Your assignment
For this exercise, restate word for word only the lines from the first line of the data to the line containing "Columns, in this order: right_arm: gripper".

Input for this task
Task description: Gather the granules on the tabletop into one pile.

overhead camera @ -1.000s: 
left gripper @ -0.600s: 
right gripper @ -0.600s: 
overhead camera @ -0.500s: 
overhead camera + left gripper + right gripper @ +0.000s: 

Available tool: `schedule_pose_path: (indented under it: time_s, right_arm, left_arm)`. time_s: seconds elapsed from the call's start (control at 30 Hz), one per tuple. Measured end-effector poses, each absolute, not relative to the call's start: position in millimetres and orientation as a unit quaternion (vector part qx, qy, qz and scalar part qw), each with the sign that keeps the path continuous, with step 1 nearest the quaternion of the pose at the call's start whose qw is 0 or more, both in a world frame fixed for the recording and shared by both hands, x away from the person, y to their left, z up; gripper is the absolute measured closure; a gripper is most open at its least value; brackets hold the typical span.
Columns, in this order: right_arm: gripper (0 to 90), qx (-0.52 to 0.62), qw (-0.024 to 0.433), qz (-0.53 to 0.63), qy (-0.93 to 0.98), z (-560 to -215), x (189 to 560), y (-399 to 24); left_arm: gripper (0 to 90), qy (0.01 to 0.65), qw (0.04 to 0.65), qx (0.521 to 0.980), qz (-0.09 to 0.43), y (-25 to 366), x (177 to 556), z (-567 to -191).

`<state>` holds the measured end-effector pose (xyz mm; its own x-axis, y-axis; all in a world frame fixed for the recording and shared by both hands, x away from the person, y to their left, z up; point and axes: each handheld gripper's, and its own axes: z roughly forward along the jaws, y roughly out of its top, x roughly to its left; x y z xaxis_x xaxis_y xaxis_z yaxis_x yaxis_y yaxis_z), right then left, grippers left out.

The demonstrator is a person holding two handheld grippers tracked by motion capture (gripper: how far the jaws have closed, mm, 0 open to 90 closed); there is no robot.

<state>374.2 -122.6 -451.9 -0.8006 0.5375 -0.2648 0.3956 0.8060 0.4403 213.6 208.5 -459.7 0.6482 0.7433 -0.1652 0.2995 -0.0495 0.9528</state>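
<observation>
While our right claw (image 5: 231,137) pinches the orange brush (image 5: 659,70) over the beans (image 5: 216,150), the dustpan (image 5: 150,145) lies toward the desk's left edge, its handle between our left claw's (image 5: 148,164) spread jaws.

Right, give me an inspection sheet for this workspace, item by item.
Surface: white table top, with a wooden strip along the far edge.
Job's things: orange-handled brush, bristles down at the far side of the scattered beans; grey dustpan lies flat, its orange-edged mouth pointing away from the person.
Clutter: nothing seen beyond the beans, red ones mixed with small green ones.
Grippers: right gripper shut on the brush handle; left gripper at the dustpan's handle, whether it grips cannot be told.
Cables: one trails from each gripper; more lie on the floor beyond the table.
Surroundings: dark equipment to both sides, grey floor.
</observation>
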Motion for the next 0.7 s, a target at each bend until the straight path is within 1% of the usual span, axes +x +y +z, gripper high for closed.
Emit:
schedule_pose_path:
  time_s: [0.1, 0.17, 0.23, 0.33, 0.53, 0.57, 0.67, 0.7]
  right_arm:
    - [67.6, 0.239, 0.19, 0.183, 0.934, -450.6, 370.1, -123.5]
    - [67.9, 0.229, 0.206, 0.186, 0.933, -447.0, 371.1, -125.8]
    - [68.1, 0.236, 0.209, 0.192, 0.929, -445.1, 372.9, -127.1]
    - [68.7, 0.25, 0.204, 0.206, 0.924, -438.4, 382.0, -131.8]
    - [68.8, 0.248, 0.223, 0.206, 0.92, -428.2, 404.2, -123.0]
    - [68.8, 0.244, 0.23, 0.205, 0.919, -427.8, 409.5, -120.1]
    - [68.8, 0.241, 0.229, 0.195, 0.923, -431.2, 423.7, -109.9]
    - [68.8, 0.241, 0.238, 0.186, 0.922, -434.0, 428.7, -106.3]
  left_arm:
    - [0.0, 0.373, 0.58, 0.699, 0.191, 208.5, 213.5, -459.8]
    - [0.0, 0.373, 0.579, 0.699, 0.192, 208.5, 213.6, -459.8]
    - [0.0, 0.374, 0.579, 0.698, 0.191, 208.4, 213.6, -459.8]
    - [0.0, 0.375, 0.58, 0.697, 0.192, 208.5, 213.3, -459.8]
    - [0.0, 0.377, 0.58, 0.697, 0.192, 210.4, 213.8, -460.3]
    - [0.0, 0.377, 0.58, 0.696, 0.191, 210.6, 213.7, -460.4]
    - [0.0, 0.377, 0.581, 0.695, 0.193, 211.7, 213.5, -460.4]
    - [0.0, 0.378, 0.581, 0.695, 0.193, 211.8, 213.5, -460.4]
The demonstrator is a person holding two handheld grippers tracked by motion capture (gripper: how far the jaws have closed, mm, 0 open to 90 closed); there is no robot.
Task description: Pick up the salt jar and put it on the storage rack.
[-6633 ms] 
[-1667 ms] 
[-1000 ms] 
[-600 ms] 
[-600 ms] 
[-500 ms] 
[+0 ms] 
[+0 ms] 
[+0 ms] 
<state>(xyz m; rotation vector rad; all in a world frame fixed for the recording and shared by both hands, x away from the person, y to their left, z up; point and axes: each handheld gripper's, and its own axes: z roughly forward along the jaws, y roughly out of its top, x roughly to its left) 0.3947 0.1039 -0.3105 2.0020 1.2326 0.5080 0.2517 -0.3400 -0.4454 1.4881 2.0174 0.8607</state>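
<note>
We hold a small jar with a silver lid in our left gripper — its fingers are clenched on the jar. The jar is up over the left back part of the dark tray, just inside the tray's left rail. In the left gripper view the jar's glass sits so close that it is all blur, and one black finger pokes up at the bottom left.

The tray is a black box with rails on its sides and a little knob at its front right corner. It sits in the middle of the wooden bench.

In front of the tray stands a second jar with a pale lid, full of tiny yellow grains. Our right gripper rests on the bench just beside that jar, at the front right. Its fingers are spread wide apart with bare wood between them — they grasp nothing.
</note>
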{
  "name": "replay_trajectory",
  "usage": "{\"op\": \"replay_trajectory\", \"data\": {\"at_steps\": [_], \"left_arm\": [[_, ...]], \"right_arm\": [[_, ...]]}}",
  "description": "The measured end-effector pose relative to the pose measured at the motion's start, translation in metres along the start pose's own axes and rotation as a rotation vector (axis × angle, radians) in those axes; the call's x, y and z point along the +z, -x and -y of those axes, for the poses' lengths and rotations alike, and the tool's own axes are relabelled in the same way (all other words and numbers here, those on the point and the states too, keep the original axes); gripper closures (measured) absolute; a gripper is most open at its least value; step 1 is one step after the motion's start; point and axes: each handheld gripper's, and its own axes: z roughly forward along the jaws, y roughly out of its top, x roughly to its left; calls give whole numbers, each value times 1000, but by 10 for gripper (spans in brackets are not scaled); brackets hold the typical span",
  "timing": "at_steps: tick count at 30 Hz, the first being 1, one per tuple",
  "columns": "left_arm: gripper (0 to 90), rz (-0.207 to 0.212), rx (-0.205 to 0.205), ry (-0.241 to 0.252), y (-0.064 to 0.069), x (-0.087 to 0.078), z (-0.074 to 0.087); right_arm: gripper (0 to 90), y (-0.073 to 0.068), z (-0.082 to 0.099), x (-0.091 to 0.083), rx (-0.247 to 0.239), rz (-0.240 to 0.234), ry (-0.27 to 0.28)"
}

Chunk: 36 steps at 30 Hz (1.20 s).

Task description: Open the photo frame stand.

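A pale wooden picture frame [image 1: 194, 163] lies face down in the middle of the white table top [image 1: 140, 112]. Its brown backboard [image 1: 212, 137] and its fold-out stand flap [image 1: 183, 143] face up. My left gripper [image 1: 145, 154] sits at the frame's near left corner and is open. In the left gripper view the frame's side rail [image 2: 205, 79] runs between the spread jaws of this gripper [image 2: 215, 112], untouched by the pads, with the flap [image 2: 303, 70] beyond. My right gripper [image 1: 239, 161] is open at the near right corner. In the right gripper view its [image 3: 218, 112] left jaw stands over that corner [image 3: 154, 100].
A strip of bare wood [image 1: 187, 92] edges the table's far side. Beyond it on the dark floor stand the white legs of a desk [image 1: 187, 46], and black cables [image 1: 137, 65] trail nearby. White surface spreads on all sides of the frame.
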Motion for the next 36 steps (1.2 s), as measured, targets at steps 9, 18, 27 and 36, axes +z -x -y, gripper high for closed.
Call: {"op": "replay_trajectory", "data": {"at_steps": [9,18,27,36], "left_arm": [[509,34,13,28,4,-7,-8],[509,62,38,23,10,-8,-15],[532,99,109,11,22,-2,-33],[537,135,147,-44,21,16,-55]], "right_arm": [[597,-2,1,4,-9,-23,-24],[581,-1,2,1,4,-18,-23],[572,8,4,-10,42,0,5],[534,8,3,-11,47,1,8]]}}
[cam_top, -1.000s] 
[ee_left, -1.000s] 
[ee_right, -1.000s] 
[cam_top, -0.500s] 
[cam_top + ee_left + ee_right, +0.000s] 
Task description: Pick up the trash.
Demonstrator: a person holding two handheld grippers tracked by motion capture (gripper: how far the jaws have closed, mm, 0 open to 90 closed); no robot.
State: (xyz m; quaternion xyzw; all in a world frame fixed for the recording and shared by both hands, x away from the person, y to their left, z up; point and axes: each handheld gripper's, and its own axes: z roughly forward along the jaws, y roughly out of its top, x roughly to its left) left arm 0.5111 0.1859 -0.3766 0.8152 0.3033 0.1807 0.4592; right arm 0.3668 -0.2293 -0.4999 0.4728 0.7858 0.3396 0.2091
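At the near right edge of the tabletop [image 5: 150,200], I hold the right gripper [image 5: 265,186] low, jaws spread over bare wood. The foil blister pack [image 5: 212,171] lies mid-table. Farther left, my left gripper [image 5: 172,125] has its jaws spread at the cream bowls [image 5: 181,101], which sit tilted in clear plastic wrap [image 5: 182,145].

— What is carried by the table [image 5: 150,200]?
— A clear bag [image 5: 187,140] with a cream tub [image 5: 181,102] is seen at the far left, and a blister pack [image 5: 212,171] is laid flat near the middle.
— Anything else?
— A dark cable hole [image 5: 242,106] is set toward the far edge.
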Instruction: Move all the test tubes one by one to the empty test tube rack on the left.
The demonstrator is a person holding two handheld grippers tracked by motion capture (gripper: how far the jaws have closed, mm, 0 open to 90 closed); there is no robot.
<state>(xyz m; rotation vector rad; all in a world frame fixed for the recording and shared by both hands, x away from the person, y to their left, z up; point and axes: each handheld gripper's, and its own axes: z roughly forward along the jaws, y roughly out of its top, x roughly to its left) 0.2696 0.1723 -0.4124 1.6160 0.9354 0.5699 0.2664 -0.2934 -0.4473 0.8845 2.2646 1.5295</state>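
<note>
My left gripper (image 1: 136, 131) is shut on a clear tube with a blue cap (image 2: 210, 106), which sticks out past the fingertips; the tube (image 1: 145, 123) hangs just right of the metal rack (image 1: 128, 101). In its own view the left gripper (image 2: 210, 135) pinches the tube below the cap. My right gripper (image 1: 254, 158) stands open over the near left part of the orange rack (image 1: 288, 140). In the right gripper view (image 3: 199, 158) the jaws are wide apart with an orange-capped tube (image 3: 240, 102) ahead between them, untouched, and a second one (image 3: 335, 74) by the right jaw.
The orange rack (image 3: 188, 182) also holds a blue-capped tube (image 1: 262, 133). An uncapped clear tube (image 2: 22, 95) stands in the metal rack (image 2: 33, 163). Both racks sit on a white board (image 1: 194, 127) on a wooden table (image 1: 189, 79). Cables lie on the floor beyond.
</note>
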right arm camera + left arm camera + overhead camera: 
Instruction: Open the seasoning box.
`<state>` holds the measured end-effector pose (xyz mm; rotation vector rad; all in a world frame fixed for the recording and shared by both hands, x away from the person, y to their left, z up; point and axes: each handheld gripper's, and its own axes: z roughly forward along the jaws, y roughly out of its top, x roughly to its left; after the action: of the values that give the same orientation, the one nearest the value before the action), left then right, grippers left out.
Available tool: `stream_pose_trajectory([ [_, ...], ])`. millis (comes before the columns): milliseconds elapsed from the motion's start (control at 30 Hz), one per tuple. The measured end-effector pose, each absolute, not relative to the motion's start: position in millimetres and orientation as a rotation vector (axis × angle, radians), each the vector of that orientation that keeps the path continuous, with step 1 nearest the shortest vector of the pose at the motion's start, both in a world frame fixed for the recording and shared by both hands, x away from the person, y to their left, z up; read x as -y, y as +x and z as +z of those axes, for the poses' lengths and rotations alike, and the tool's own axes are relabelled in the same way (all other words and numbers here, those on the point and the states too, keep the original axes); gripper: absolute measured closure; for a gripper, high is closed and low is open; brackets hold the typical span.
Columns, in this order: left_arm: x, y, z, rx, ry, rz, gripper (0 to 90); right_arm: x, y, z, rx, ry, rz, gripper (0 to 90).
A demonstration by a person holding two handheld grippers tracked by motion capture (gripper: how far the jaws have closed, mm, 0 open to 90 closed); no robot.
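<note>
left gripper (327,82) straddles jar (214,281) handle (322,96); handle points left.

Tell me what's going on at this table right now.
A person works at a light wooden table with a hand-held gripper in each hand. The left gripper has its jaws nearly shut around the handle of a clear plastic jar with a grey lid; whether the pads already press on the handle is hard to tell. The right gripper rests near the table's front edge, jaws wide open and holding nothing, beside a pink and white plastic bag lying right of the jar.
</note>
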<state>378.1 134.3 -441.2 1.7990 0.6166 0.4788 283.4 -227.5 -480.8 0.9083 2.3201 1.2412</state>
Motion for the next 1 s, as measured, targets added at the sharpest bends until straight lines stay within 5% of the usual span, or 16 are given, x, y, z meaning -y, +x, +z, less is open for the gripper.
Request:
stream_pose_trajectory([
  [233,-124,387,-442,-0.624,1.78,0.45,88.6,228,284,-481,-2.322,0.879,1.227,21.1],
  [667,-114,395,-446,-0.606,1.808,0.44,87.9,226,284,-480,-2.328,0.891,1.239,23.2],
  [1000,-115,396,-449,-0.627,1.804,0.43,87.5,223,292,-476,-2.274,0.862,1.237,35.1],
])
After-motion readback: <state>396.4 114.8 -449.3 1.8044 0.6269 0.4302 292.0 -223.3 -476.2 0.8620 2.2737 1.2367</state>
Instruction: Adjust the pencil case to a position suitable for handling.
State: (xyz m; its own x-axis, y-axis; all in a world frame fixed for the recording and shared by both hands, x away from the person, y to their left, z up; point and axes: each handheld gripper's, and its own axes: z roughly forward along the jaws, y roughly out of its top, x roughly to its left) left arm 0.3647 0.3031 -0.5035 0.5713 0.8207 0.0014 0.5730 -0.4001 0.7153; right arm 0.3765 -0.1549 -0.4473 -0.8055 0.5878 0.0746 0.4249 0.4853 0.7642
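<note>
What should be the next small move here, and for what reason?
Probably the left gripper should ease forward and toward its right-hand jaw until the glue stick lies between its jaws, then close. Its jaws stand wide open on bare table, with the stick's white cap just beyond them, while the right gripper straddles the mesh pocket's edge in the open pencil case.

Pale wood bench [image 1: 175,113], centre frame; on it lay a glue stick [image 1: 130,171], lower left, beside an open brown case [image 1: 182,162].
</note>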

Solution to the problem
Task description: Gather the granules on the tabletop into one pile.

overhead camera @ -1.000s: 
left gripper @ -0.600s: 
right gripper @ -0.600s: 
overhead camera @ -0.500s: 
overhead camera + left gripper + right gripper @ +0.000s: 

Available tool: `schedule_pose_path: (indented under it: time_s, right_arm, left_arm)`. time_s: seconds elapsed from the call's start (control at 30 Hz), one per tuple. Measured end-effector poses, each absolute, not relative to the call's start: position in millimetres and orientation as a unit quaternion (vector part qx, qy, qz and scalar part qw), each with the sign that keeps the path continuous, with step 1 nearest the quaternion of the pose at the call's start whose qw is 0 or more, both in a world frame fixed for the recording and shared by both hands, x away from the person, y to their left, z up; gripper is the absolute measured closure; a gripper is most open at its least value; brackets hold the typical span.
Columns, in this order: right_arm: gripper (0 to 90), qx (-0.52 to 0.62), qw (-0.024 to 0.433), qz (-0.53 to 0.63), qy (-0.93 to 0.98), z (-560 to -215), x (189 to 560), y (-399 to 24); left_arm: gripper (0 to 90), qy (0.01 to 0.65), qw (0.04 to 0.65), qx (0.521 to 0.980), qz (-0.09 to 0.43), y (-25 to 366), x (177 to 556), z (-567 to -191).

There's no more to the output.